Start of Block
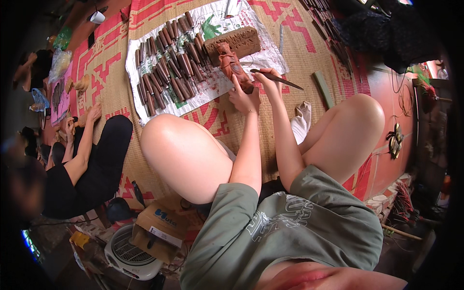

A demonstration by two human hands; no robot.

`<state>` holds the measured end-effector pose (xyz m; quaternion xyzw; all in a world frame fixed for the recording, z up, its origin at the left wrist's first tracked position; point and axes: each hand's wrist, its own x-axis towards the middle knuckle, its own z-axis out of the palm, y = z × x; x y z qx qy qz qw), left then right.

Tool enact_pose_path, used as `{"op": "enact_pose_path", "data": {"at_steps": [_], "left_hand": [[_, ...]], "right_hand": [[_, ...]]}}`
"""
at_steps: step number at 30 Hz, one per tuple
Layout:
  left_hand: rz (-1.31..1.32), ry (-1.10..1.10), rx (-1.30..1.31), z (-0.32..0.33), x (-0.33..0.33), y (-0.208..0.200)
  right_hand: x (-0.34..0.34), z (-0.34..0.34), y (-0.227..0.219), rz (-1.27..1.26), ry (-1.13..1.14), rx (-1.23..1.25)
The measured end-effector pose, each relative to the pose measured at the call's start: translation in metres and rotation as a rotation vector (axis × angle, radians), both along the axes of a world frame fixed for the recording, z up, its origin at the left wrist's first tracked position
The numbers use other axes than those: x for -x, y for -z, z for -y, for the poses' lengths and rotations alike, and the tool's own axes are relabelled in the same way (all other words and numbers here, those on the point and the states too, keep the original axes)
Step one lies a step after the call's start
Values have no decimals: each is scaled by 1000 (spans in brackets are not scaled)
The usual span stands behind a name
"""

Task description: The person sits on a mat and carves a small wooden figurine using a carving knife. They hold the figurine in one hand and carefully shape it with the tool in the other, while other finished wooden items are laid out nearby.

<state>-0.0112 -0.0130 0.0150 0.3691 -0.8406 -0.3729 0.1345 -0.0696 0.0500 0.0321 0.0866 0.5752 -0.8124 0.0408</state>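
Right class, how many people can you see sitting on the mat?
2. One is the camera wearer, whose left hand holds a clay figure and right hand a stick. Another person in black sits at left. Others may be hidden.

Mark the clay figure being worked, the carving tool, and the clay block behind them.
clay figure [231,65], head view, on its upper body above the left hand.
carving tool [282,80], head view, on the shaft past the right hand.
clay block [239,40], head view, on its textured top face.

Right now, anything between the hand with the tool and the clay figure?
Nothing visible. The right hand holds the tool just beside the clay figure, which the left hand grips from below.
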Motion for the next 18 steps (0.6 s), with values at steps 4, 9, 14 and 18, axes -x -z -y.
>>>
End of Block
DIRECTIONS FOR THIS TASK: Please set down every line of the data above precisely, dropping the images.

RESULT OF THIS TASK:
A demonstration by two human hands; no robot.

`<state>` holds the measured end-effector pose (xyz m; quaternion xyzw; all in a world frame fixed for the recording, z up, its origin at the left wrist's first tracked position; point and axes: each hand's wrist, its own x-axis towards the middle knuckle, its own z-axis out of the palm, y = z × x; x y z qx qy qz qw), left then right.

Tool enact_pose_path, used as `{"op": "enact_pose_path", "data": {"at_steps": [_], "left_hand": [[_, ...]], "right_hand": [[_, ...]]}}`
"""
at_steps: step number at 30 Hz, one per tuple
Layout:
  left_hand: rz (-1.31..1.32), ry (-1.10..1.10), rx (-1.30..1.31), z (-0.32..0.33), x (-0.33..0.33), y (-0.208..0.200)
  right_hand: x (-0.34..0.34), z (-0.34..0.34), y (-0.227..0.219), rz (-1.27..1.26), ry (-1.13..1.14), rx (-1.23..1.25)
The measured end-effector pose, each relative to the pose measured at the call's start: translation in metres and rotation as a rotation vector (axis × angle, radians), both along the axes of a world frame fixed for the recording, z up, its origin at the left wrist's first tracked position
The numbers use other axes than those: x for -x, y for -z, z for -y, for the poses' lengths and rotations alike, and the tool's own axes are relabelled in the same way (all other words and numbers here, those on the point and the states too, keep the original axes)
Step one lies a step after the call's start
Values have no decimals: each is scaled by 1000 (spans in brackets are not scaled)
The usual span stands behind a name
"""

Task description: The person sits on a mat and carves a small wooden figurine using a carving knife. They hold the figurine in one hand and carefully shape it with the tool in the other, while other finished wooden items are laid out nearby.

<state>-0.0112 -0.0130 0.0150 0.3691 -0.8406 -0.3729 0.1345 -0.0696 0.0500 0.0321 0.0866 0.5752 -0.8124 0.0408</state>
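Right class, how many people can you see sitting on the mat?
2. One is the camera wearer, whose left hand holds a clay figure and right hand a stick. Another person in black sits at left. Others may be hidden.

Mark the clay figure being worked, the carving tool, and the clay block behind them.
clay figure [231,65], head view, on its upper body above the left hand.
carving tool [282,80], head view, on the shaft past the right hand.
clay block [239,40], head view, on its textured top face.

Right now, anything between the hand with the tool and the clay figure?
Nothing visible. The right hand holds the tool just beside the clay figure, which the left hand grips from below.
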Motion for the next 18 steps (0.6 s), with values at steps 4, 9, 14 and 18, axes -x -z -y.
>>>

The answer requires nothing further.